• **Task item**
Repeat nothing but the lines below running from the one containing "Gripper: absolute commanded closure" to the one containing "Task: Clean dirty". Keep both end lines.

• **Items listed in a dataset**
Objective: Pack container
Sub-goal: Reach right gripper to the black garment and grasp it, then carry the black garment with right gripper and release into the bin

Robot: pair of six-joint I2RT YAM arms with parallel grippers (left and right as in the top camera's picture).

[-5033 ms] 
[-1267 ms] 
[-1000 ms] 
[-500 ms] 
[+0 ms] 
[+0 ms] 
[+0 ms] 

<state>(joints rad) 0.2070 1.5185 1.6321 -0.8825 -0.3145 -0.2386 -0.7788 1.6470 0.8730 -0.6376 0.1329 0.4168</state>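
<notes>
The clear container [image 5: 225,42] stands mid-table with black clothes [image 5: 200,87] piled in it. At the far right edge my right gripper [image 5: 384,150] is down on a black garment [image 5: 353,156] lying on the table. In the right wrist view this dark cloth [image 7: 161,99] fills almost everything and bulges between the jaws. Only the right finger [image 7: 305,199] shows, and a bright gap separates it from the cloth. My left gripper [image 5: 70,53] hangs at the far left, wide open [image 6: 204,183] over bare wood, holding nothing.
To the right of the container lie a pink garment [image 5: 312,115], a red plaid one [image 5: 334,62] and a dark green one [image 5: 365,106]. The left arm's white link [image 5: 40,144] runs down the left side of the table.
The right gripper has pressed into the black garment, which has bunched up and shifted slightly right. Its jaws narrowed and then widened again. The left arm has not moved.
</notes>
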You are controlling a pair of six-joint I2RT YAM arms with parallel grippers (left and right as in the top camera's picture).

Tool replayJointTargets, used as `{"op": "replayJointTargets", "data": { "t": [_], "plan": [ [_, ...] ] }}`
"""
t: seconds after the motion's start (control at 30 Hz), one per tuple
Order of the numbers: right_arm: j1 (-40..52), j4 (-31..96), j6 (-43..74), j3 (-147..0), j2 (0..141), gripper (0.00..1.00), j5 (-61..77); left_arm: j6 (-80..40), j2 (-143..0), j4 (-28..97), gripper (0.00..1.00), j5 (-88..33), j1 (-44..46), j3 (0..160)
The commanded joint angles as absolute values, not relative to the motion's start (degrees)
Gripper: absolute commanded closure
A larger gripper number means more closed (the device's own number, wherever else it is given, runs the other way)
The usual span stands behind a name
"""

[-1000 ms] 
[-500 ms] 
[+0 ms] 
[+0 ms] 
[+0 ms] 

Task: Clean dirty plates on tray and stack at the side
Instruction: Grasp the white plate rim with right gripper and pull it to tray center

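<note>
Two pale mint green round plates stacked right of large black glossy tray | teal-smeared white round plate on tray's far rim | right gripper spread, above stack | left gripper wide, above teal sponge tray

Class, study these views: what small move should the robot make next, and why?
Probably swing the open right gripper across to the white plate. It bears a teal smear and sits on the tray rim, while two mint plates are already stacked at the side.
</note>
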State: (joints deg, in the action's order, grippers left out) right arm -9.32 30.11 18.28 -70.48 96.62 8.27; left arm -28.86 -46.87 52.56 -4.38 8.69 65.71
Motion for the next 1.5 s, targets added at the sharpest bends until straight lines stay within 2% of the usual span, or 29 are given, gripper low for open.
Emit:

• **Task output**
Gripper: absolute commanded closure
A larger gripper number means more closed (the device's own number, wherever else it is given, runs the other way)
The usual span stands behind a name
"""

[-1000 ms] 
[-500 ms] 
[+0 ms] 
[+0 ms] 
[+0 ms] 

Task: Clean dirty plates on tray and stack at the side

There is nothing further to this answer.